Die Verwüstung, welche dieser uralte und prachtvolle Sitz der eingebornen Herrscher China’s erfuhr, schreibt sich von den tartarischen Eroberern her, die, im Jahre 1645, in der Wuth des Kriegs, zwei Dritttheile der Stadt in Asche legten und sie völlig ausplünderten. Auch die prächtigen Kaiserpalläste gingen damals in Flammen auf. Viele Hunderttausende ihrer Bewohner kamen um durch das Schwert, oder durch Elend, und da die Eroberer ihren Hof in Peking aufschlugen, so wanderten Hunderttausende ihnen nach. Daß in einer Stadt, wo so lange der Glanz und der Luxus des mächtigsten Reichs konzentrirt war, so wenig großartige Baudenkmäler der Vorzeit sich erhalten haben, kann nicht auffallen, wenn man die Bauart der Chinesen überhaupt betrachtet. Nur die Pagoden (Tempel) bestehen aus Ziegelmauerwerk von einiger Dauer. Alle übrigen Gebäude sind entweder gar nicht, oder nur sehr leicht von Stein aufgeführt, und auch dann sind ihre Ornamente, Gesimse, Säulen und Skulpturen fast immer von Holz. Blos in seinen Festungen und in seinen Werken zum öffentlichen Nutzen, als Brücken, Kanälen, Kayen, zeigt der Chinese, daß ihm die Fähigkeit, Großes auch in der Baukunst zu vollbringen, nicht abgeht. Gegen die Riesenmauer z. B., womit einst China seine Nordgränze zum Schutz gegen die Tartaren umgürtete, der 1000 Stunden langen, erscheinen die größten Werke anderer Völker klein.

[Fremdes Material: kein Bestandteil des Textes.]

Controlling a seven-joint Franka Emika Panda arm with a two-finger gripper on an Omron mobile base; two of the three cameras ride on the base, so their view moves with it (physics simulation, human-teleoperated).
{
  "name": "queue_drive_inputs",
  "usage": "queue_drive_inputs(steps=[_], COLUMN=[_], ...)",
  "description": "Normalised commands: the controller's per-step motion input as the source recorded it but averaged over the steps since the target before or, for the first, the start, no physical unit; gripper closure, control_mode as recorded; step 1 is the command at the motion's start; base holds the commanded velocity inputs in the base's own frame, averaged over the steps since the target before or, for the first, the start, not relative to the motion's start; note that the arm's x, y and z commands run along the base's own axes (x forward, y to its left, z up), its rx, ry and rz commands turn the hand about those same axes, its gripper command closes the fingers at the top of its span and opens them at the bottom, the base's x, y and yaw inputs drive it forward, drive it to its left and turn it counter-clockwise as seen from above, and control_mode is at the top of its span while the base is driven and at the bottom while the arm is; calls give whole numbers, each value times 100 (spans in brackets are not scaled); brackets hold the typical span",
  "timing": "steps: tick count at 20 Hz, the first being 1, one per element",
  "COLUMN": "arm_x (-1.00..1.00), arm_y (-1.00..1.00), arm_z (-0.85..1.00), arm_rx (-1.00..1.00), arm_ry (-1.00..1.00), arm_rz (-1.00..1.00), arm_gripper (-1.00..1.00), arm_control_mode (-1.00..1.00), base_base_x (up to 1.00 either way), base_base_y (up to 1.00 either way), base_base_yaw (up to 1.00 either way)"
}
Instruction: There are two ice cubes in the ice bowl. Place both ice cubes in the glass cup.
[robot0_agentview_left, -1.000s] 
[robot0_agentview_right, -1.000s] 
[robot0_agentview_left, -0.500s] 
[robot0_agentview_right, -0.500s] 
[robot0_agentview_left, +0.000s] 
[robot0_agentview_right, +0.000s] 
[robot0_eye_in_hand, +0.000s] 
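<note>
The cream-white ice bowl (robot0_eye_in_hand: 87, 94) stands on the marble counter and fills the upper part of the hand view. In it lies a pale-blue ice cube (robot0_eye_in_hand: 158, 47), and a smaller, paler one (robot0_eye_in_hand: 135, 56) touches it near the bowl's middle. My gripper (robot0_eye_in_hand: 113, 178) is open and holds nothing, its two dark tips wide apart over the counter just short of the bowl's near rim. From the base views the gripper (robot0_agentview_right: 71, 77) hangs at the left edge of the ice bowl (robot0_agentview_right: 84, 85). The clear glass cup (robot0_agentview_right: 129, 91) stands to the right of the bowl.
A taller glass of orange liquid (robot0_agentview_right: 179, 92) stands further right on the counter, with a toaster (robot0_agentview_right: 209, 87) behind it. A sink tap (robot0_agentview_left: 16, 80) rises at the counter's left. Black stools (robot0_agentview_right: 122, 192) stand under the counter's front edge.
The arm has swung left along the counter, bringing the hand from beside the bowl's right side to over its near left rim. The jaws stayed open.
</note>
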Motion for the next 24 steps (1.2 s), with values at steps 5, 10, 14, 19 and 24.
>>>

Das heutige Nanking, obschon nur ein schwacher Schatten des alten, übertrifft doch noch immer Wien und Berlin an Größe. – Das milde, gesunde Klima, (es liegt unter dem Breitengrade Rom’s,) und seine vortreffliche Handelslage an einem schiffbaren Strome, hat, ungeachtet furchtbarer Verwüstungsstürme, welchen es erlag, immer eine beträchtliche Volksmenge hier festgehalten, und man schätzt diese wohl nicht zu gering noch auf 400,000. Das Leben ist, begünstigt von der außerordentlichen Fruchtbarkeit des Bodens, seit der Entfernung des Hofes äußerst wohlfeil geworden, weshalb auch eine große Anzahl von Fabriken hier ein gutes Fortkommen haben. Die Verfertigung des baumwollenen Stoffs, welcher den Namen dieser Stadt führt, beschäftigt allein 16000 Stühle; noch bedeutender aber ist die Fabrikation von Seidenzeugen, deren Ausfuhr man jährlich auf 12 Millionen Piaster schätzt. Die hier verfertigte Tusche ist die beste in der Welt, und die Fabrikation von Porzellain und des chinesischen Seidenpapiers sind für den innern Verkehr von einer kaum glaublichen Wichtigkeit. Durch den Yang-tse-Kiang und die vielen Kanäle hat der Ort die bequemsten Wasserverbindungen mit allen Theilen des Reichs, welche den Verkehr wechselseitig unterstützen und festhalten. Dieser örtlichen Vortheile willen wird und kann Nanking niemals seine Bedeutung verlieren, obschon es aufgehört hat, die Hauptstadt des Reichs zu seyn.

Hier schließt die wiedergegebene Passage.